> [Task]
In the entries below, find the line with "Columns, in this" and the line with "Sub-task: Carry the". Return those two lines and all lines between them, exactly.

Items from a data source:
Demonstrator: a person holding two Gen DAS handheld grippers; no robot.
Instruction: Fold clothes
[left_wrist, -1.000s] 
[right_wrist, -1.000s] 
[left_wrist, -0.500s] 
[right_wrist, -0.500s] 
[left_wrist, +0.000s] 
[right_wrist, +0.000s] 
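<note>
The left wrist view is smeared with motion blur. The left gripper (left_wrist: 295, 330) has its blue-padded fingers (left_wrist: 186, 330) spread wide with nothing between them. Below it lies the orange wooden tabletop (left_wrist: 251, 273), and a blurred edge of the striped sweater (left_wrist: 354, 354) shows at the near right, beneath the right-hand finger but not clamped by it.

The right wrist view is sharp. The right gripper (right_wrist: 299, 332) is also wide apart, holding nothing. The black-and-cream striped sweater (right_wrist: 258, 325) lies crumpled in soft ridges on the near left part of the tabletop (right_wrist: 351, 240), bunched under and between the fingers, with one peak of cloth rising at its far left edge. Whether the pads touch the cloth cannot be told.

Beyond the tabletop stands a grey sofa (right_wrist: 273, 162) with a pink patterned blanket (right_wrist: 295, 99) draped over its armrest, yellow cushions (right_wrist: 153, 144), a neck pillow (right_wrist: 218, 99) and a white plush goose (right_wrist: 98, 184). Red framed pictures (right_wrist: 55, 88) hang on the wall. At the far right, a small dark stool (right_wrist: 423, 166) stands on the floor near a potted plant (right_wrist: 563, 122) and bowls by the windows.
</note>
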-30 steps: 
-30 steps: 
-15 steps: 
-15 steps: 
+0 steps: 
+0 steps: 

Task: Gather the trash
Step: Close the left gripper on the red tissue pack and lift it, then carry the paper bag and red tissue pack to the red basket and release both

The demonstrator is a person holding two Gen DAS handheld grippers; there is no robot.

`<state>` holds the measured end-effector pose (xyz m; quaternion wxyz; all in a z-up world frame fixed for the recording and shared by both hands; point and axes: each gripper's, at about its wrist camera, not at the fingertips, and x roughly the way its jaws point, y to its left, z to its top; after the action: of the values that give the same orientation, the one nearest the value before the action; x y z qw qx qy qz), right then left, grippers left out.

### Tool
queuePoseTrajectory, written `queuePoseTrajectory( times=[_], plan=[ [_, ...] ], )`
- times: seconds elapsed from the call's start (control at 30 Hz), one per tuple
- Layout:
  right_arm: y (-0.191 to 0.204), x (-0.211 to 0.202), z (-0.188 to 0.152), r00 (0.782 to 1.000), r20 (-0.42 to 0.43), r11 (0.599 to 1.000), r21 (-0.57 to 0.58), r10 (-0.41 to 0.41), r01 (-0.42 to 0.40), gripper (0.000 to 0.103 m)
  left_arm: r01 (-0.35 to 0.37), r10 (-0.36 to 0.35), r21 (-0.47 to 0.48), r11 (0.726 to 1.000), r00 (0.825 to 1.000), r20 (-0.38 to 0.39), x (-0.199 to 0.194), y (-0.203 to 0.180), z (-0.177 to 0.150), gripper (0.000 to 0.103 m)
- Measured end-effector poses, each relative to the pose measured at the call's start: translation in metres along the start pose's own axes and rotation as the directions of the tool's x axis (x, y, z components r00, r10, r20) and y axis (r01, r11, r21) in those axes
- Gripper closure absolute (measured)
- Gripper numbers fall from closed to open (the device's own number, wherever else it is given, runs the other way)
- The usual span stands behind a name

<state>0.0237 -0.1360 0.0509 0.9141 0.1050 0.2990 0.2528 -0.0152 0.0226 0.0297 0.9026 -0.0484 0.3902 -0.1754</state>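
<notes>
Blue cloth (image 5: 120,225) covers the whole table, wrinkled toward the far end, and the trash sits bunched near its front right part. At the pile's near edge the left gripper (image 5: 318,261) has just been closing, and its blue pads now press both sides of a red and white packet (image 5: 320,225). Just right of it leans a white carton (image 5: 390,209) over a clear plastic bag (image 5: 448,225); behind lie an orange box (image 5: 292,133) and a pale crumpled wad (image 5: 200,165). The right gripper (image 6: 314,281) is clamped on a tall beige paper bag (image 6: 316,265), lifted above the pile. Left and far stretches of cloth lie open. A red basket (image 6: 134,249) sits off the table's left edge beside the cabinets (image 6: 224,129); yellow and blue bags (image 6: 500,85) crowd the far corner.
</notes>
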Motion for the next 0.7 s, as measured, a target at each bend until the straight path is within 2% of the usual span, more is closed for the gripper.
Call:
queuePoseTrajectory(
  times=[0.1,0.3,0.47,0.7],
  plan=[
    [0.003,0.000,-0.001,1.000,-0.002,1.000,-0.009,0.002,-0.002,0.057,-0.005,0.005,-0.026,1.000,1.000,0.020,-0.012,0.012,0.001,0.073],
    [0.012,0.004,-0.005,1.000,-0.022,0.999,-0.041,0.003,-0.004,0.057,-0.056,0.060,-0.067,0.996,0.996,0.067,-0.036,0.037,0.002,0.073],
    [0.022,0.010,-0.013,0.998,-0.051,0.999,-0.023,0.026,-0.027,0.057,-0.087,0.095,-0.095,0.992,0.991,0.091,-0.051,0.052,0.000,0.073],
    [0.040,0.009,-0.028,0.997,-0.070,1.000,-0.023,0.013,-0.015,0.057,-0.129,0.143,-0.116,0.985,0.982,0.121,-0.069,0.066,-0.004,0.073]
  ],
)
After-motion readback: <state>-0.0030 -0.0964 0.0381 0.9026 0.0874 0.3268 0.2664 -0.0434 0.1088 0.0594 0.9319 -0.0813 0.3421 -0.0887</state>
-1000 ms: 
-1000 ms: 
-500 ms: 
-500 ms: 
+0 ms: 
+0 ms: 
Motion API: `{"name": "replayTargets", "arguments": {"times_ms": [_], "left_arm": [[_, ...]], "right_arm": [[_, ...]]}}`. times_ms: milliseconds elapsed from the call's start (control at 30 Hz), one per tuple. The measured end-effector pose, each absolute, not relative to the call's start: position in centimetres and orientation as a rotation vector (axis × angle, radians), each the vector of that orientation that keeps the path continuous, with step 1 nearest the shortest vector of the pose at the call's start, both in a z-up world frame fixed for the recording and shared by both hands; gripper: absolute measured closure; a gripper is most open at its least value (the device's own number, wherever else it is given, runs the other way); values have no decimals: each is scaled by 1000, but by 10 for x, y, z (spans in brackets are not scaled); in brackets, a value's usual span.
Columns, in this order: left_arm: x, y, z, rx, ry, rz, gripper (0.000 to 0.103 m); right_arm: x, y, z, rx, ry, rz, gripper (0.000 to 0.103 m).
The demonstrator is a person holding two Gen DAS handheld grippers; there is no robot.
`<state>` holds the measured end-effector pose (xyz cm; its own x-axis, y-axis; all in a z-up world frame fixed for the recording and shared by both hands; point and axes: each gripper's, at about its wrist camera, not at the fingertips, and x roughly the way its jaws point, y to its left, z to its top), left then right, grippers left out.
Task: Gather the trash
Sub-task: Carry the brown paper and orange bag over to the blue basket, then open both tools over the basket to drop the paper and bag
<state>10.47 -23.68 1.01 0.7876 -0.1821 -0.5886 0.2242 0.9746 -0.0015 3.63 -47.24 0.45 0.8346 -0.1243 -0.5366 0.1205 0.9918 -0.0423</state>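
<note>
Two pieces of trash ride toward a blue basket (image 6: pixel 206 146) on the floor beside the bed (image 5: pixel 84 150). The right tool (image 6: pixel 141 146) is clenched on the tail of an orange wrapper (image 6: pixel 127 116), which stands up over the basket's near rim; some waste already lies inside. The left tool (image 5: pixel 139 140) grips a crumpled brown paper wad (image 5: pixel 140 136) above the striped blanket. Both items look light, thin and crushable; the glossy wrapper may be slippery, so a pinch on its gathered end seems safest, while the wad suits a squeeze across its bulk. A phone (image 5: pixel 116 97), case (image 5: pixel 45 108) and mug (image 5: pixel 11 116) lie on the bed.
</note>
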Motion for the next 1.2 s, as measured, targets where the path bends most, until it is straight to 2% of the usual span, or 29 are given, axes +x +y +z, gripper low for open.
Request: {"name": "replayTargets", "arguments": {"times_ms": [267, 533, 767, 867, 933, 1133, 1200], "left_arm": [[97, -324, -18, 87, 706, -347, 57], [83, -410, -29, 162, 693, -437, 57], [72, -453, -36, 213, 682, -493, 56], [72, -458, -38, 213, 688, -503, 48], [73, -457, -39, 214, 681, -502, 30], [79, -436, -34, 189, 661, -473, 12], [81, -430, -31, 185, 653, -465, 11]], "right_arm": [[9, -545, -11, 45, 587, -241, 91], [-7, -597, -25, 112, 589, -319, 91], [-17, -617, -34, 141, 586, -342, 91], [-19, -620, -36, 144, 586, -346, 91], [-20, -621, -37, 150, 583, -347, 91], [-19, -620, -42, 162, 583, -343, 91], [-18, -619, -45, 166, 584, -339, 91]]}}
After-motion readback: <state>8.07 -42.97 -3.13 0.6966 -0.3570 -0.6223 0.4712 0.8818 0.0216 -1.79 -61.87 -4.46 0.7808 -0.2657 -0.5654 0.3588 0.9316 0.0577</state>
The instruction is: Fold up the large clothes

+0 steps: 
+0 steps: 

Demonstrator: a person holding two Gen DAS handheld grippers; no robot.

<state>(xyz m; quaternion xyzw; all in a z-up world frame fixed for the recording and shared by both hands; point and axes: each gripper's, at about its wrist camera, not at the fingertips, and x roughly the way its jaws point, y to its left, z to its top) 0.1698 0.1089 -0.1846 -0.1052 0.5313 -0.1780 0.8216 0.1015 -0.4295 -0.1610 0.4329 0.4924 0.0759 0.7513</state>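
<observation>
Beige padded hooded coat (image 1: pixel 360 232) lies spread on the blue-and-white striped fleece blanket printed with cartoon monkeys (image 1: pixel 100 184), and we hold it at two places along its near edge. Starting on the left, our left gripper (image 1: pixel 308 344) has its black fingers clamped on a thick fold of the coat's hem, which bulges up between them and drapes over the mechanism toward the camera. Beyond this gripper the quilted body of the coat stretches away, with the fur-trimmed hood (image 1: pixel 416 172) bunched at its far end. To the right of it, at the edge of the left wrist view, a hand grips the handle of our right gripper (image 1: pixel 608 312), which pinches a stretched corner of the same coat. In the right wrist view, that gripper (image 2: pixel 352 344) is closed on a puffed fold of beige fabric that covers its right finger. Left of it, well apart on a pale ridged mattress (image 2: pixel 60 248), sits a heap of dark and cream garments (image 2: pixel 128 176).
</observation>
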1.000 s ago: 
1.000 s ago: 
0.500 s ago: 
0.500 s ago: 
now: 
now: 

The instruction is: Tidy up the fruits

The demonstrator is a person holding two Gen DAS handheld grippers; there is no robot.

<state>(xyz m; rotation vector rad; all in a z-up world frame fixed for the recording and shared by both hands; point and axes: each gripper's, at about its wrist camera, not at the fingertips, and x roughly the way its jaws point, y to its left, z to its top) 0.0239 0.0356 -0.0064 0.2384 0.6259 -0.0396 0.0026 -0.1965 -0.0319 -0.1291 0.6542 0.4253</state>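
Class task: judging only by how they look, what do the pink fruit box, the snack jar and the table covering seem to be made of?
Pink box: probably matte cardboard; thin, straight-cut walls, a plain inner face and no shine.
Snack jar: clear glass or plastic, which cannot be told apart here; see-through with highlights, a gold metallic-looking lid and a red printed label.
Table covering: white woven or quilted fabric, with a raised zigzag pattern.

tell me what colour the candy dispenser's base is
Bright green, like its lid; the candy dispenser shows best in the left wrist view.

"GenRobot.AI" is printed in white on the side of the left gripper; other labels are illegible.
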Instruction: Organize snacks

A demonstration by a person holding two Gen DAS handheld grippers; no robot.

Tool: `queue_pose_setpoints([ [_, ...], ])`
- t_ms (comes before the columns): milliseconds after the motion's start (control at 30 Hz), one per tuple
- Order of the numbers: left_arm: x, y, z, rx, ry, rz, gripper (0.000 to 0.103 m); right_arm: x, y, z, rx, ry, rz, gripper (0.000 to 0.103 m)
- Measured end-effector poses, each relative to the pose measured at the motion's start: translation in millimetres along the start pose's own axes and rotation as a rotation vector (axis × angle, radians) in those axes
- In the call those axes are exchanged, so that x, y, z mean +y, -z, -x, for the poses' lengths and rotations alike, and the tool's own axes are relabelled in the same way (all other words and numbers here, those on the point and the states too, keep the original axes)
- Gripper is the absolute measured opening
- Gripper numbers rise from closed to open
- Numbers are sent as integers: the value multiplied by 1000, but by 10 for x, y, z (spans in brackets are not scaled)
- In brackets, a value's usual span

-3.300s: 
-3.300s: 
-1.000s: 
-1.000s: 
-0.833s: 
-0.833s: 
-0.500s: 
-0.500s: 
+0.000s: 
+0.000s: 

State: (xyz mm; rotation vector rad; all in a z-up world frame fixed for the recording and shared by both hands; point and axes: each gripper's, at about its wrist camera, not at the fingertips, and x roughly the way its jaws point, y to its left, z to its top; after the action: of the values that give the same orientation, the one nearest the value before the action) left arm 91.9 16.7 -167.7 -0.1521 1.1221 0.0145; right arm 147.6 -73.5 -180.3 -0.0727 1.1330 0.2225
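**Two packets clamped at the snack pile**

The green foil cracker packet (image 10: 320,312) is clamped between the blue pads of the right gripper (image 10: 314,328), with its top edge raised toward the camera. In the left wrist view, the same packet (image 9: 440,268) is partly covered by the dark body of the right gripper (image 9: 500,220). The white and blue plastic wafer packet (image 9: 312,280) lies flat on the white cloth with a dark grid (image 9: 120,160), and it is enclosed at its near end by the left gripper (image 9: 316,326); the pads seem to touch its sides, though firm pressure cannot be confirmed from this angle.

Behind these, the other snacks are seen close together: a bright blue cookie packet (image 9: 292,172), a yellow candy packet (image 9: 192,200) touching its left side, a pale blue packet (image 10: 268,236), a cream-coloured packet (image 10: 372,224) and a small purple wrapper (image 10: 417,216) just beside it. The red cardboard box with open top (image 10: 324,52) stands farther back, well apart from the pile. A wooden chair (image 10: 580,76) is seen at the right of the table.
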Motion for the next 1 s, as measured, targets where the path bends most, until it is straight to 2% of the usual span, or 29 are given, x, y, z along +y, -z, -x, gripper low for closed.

> [Solution for this problem]
Columns, in this order: left_arm: x, y, z, rx, ry, rz, gripper (0.000 to 0.103 m); right_arm: x, y, z, rx, ry, rz, gripper (0.000 to 0.103 m).
The demonstrator is a person holding two Gen DAS handheld grippers; there is no robot.
`<state>` holds the measured end-effector pose (xyz cm; its own x-axis, y-axis; all in a z-up world frame fixed for the recording and shared by both hands; point and axes: each gripper's, at about its wrist camera, not at the fingertips, and x roughly the way its jaws point, y to its left, z to its top), left then right, grippers left out.
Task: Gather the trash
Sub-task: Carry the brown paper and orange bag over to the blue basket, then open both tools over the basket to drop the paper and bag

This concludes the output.